| AIM OF THE TASK |
For the entries below, the expected answer is the line with "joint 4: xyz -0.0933", the line with "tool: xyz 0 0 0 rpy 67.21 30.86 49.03", and every line between them, exactly as written, and nothing more.

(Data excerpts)
Start of Block

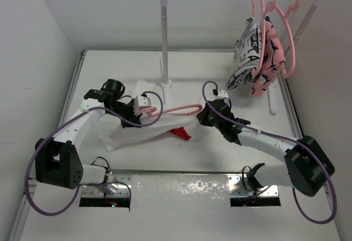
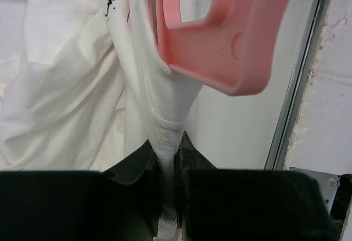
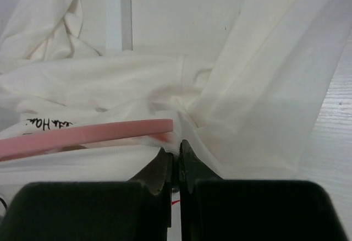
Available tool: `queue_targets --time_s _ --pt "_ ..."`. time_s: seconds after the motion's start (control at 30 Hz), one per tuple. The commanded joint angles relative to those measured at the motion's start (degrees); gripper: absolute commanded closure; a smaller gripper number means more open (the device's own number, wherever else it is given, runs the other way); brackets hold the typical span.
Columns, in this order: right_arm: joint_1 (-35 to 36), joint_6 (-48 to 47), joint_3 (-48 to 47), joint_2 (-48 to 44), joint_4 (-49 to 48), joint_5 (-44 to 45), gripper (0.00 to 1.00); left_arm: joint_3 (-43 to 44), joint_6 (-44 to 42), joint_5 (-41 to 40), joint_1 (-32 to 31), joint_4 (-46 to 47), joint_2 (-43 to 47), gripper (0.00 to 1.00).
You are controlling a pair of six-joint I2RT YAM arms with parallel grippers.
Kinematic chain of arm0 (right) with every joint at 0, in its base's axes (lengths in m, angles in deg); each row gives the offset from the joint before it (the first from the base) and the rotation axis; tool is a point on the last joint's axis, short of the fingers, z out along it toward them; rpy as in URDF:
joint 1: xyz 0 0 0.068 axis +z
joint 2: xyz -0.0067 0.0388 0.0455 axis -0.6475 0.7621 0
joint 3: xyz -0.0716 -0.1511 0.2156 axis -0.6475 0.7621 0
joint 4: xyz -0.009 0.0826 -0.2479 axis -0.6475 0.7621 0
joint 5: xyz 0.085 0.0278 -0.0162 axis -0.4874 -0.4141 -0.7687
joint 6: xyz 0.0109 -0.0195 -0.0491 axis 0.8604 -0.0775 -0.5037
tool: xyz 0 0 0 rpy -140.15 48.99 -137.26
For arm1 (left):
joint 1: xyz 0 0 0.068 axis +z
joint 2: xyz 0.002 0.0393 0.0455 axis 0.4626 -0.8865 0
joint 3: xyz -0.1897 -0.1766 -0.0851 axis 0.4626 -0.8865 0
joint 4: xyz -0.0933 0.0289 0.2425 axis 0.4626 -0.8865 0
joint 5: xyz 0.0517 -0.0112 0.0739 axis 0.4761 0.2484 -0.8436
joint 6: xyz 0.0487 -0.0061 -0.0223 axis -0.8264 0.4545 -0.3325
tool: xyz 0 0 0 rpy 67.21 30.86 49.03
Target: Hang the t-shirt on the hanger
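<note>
On the white desk (image 1: 187,65), seen from above, a clothes rack (image 1: 164,43) stands at the far side. Spare hangers (image 1: 286,32) hang at the right end of its rail with a black-and-white garment (image 1: 245,54) and a pink-and-navy garment (image 1: 267,65). Only this view shows them.

The t-shirt (image 1: 148,131) is stretched in a crumpled band across the middle of the desk, between the two arms. Its red print (image 1: 180,133) peeks out at the lower edge. The pink hanger (image 1: 176,109) lies along the top of the band, hook toward the left arm.

The left gripper (image 1: 140,108) sits at the hook end. Its wrist camera shows what the top view cannot: the left gripper (image 2: 168,180) is pinching the ribbed collar (image 2: 165,114), and the hanger (image 2: 231,48) pokes out through the neck opening just above.

The right gripper (image 1: 208,114) is at the other end of the hanger. In its own camera the right gripper (image 3: 177,158) is pressed together, with a thin fold of the t-shirt (image 3: 264,87) caught at the tips. The hanger's arm (image 3: 82,133) ends just left of the fingers, lying among the cloth.
</note>
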Motion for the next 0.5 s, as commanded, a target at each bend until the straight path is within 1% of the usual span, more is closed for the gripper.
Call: queue_targets --time_s 0.0,0.1,0.17,0.2,0.23,0.27,0.3,0.4,0.47 --pt "-1.8 -4.4 -1.5 -1.6 6.5 10.2 1.00 -0.8 -3.0 -6.8 0.1 -2.8 2.2 1.00" --pt "-2.6 -8.0 -2.9 -1.6 8.7 11.5 1.00 -1.6 -7.4 -8.1 -0.3 -4.8 2.7 1.00" --pt "-3.0 -9.9 -5.6 -1.0 11.9 12.4 1.00 -1.6 -9.8 -8.7 -0.6 -7.1 2.8 1.00" --pt "-3.9 -10.7 -6.6 0.3 15.3 11.5 1.00 -1.2 -11.7 -8.3 -0.6 -7.8 3.0 1.00" --pt "-4.3 -11.0 -7.5 1.0 16.7 10.7 1.00 -0.7 -12.2 -7.4 -0.5 -8.4 3.2 1.00" --pt "-4.5 -11.3 -8.5 1.6 18.0 10.0 1.00 0.5 -12.1 -6.3 -0.2 -8.7 3.4 1.00" --pt "-4.5 -11.7 -8.6 2.3 18.0 9.3 1.00 1.1 -11.2 -3.1 -0.1 -8.8 3.5 1.00" --pt "-5.0 -9.8 -6.9 2.7 17.1 6.4 1.00 3.5 -9.1 1.2 -0.1 -9.1 2.7 1.00" --pt "-6.4 -8.6 -5.3 2.6 15.9 3.6 1.00 4.6 -8.9 1.4 -0.1 -9.7 2.4 1.00"
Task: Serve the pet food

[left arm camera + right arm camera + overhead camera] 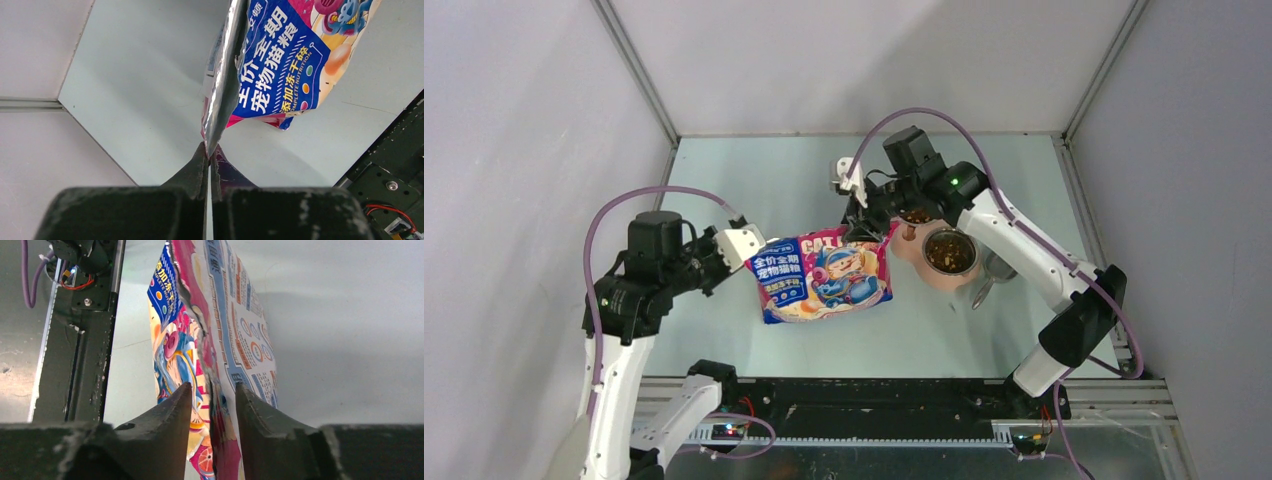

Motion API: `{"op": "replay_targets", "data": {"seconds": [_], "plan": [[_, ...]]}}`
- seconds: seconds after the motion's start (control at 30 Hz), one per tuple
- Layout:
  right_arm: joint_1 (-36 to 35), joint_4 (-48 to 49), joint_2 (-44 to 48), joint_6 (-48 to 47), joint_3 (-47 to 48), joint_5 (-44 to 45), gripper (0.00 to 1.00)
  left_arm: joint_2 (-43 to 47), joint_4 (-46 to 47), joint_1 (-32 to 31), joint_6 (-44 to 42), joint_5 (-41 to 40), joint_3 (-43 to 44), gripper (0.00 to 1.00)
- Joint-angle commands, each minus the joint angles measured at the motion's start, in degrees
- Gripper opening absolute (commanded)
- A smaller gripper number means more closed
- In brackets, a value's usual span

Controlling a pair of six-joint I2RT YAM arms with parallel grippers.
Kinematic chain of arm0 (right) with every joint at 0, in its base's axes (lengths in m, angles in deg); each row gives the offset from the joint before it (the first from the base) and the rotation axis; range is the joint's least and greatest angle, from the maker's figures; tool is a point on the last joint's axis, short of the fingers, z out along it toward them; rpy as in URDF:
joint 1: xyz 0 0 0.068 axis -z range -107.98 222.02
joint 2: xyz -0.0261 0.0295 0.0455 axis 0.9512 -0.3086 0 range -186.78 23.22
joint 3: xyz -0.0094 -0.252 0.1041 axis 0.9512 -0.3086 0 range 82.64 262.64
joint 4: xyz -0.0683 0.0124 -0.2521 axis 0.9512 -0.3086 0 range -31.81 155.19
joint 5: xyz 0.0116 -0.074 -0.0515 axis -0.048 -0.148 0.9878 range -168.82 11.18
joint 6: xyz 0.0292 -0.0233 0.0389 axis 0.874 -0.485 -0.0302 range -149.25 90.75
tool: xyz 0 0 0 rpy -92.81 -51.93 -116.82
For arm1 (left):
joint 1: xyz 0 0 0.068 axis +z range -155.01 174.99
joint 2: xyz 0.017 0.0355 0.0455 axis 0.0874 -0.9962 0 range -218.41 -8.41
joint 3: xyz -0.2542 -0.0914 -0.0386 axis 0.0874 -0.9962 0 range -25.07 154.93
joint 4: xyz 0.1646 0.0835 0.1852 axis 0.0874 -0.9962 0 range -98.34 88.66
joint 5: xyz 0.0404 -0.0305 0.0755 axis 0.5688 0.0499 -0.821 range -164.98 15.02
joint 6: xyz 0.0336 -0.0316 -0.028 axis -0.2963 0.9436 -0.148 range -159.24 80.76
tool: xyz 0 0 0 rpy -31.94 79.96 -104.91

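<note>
Over mid-table, the bag [824,280] is slung between the two arms, its long axis running left to right in the top view and rising slightly toward the right. Left gripper [207,150]: clenched on the bag's left corner, film pinched flat between the fingers. Right gripper [212,390]: jaws parted, the bag's torn edge standing in the gap with neither finger seen pressing it; read as released. Pet food [948,253]: brown kibble lies in the cups of the pink dish [911,243], just right of the bag's right end, beneath the right arm. Any kibble inside the bag is hidden. Judgement: the bag is carried by the left claw alone. The right arm is nearer the dish, so the coming move turns on the torn end facing that side.
</note>
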Motion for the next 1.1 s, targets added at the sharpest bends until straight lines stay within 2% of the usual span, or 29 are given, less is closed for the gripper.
{"op": "replay_targets", "data": {"seconds": [0.0, 0.13, 0.3, 0.43, 0.5, 0.53, 0.57, 0.6, 0.63, 0.7, 0.87, 0.9, 0.93, 0.97, 1.0, 1.03, 1.07], "plan": [[-2.8, -1.4, 1.0, -2.7, 3.4, 1.3, 0.44, -0.6, -0.2, 0.2, 0.7, 3.7, 2.2, 0.0], [-6.3, 0.5, -1.5, -2.6, 5.2, 5.0, 0.47, -0.3, 0.2, 0.2, 2.1, 4.3, 2.2, 0.0], [-8.0, 3.3, -4.3, 1.5, 8.0, 5.2, 0.46, 0.6, 0.7, 0.2, 2.6, 3.7, 2.0, 0.0], [-8.5, 4.6, -6.0, 2.7, 9.9, 6.4, 0.38, 1.2, 2.4, 0.2, 3.7, 3.4, 1.8, 0.0], [-8.8, 4.7, -6.4, 2.3, 10.1, 7.5, 0.32, 1.3, 2.6, 0.2, 3.7, 4.3, 2.0, 0.21], [-8.7, 4.6, -6.5, 2.0, 10.0, 7.7, 0.29, 1.4, 2.3, 0.2, 3.3, 5.4, 1.9, 0.38], [-8.7, 4.4, -6.6, 1.9, 10.0, 7.8, 0.19, 1.5, 2.3, 0.2, 2.4, 6.1, 1.7, 0.5], [-8.8, 4.2, -6.6, 1.4, 9.9, 7.8, 0.14, 1.6, 2.8, 0.2, 2.2, 7.6, 0.9, 0.54], [-8.8, 3.9, -6.6, 1.2, 9.8, 7.5, 0.05, 1.8, 3.3, 0.2, 2.5, 8.4, 0.4, 0.59], [-8.8, 3.8, -6.5, 1.0, 9.7, 7.0, 0.0, 1.5, 5.4, 0.2, 3.3, 10.6, -1.0, 0.61], [-8.7, 3.7, -6.6, 1.1, 10.0, 6.9, 0.0, -1.9, 9.3, -0.2, 4.1, 14.3, -2.2, 0.57], [-8.7, 3.6, -6.5, 1.1, 10.0, 7.2, 0.01, -2.5, 9.5, -0.3, 3.8, 14.5, -2.0, 0.52], [-8.8, 3.4, -6.4, 1.0, 10.0, 7.8, 0.06, -3.5, 9.5, -0.3, 3.6, 14.7, -1.8, 0.49], [-8.8, 2.7, -6.4, 0.5, 10.1, 8.1, 0.19, -3.9, 9.3, -0.4, 3.1, 14.5, -1.7, 0.4], [-8.8, 2.3, -6.2, 0.1, 10.0, 9.2, 0.23, -4.6, 9.1, -0.4, 2.8, 14.3, -1.4, 0.34], [-8.4, 1.4, -5.9, -1.0, 9.5, 9.6, 0.27, -4.9, 8.4, -0.4, 2.0, 13.8, -1.3, 0.22], [-8.1, 0.7, -5.2, -1.6, 9.1, 9.9, 0.27, -5.1, 7.9, -0.4, 1.4, 13.5, -1.1, 0.16]]}}
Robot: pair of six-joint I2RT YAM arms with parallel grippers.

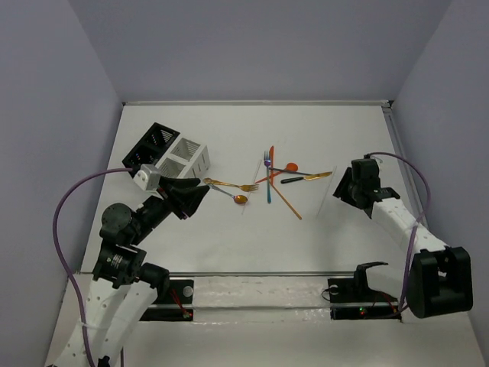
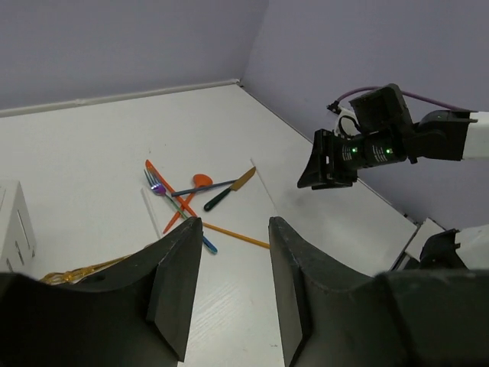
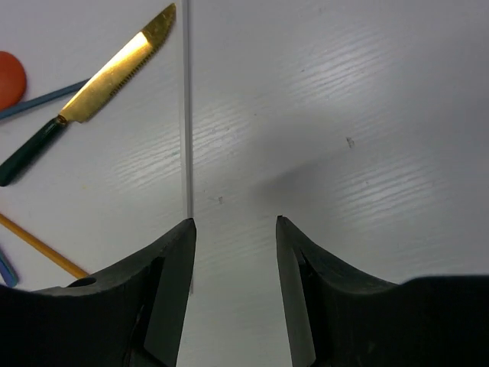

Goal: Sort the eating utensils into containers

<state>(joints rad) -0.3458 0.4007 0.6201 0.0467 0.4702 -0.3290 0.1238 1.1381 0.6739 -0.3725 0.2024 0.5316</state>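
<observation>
A black caddy [image 1: 151, 143] and a white caddy [image 1: 188, 156] stand side by side at the back left. A gold fork [image 1: 231, 185] and a copper spoon [image 1: 234, 197] lie just right of my open, empty left gripper [image 1: 205, 191]. Mid-table is a crossed pile: a blue fork [image 1: 268, 173], an orange-red spoon [image 1: 284, 168], a gold knife with a dark green handle [image 1: 307, 177] and an orange stick [image 1: 286, 198]. My right gripper [image 1: 337, 188] is open and empty over a thin white stick [image 3: 187, 130], right of the knife [image 3: 107, 73]. The left wrist view [image 2: 233, 222] faces the pile [image 2: 187, 195].
Purple-grey walls close the table at the back and both sides. The arm bases and a rail run along the near edge [image 1: 260, 274]. The right arm [image 2: 367, 149] shows in the left wrist view. The white caddy's corner [image 2: 15, 229] sits at that view's left edge.
</observation>
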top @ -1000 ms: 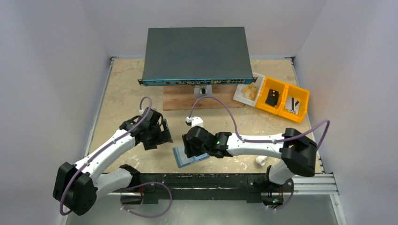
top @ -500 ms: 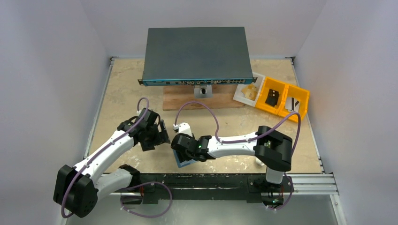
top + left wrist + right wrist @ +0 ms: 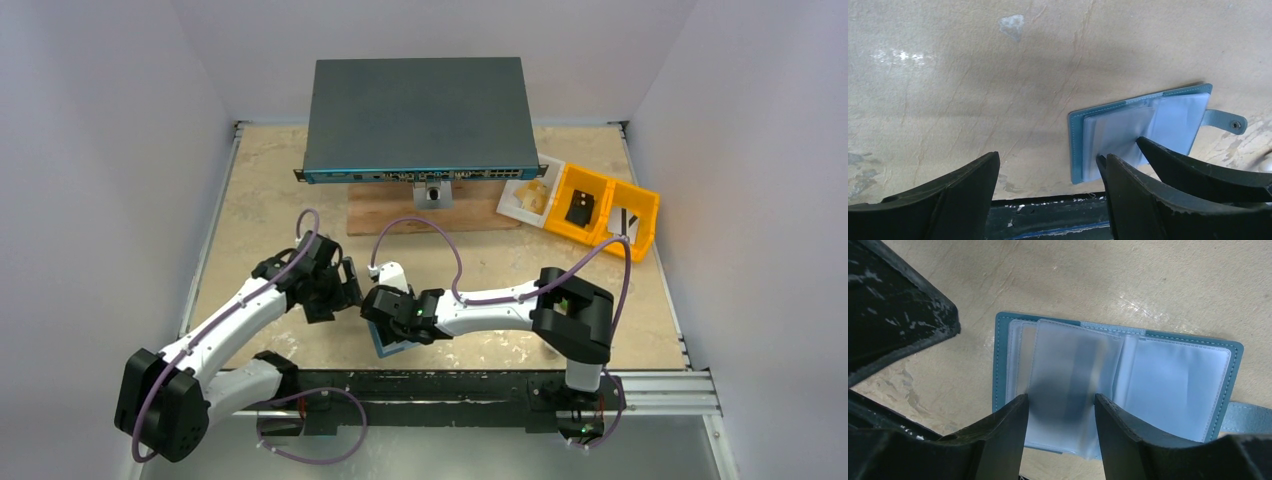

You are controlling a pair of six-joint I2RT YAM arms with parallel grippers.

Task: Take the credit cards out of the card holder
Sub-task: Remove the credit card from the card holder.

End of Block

| REPLY TO THE TASK |
joint 4: xyz -0.0933 0.0289 0.2425 axis 0.4626 -0.8865 0
joint 5: xyz 0.0517 -0.0112 0.0739 axis 0.4761 0.2484 -0.8436
joint 6: xyz 0.0487 -0.0061 -0.0223 axis -0.8264 0.4545 -0.3325
tool: xyz 0 0 0 rpy 67.21 30.86 49.03

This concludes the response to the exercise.